* _TASK OBJECTIVE_
Give the lines again word for word, beginning with the one containing "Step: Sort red" and ending with the last line of the material below.

* _GIVEN DATA_

>>>>>

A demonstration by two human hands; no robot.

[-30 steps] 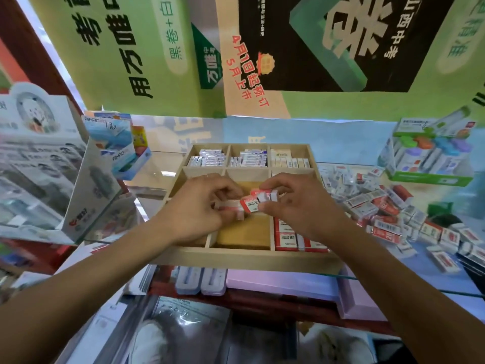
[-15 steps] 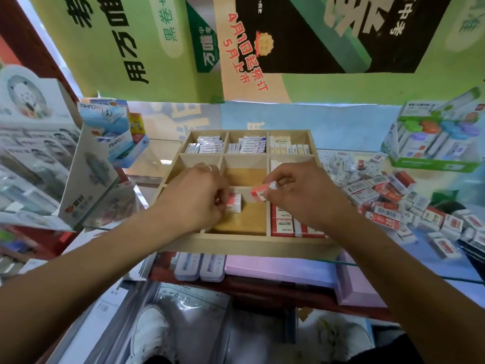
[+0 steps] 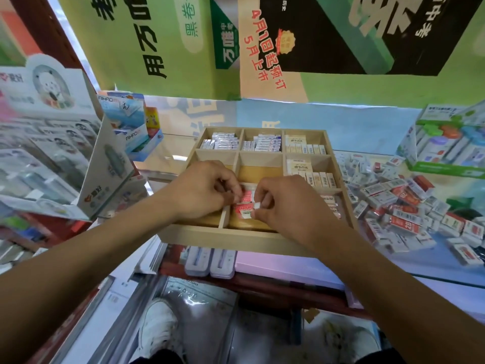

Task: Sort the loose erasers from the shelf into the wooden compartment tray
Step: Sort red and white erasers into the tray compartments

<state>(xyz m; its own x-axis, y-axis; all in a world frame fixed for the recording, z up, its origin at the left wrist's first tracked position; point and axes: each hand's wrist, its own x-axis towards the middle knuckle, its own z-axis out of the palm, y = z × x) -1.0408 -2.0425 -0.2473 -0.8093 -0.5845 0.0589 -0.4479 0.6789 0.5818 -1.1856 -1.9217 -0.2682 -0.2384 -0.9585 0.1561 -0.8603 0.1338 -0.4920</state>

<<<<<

* _OUTPUT FOR THIS EXERCISE_
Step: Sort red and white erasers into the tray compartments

<state>(xyz m; its own x-axis, y-axis; all in a world frame fixed for the recording, z up, its origin at the left wrist's first tracked position; point and axes: each hand's wrist, its own x-axis towards the middle knuckle, its own z-axis out of the palm, y = z × x) -1.0408 -2.0425 -0.2473 -0.8093 -0.5845 0.0589 -0.4479 0.6789 0.5818 -1.1856 -1.9217 -0.2682 -0.2384 -0.9585 0.1561 -0.8603 0.1338 -0.4920</state>

Work on the exercise is now finished.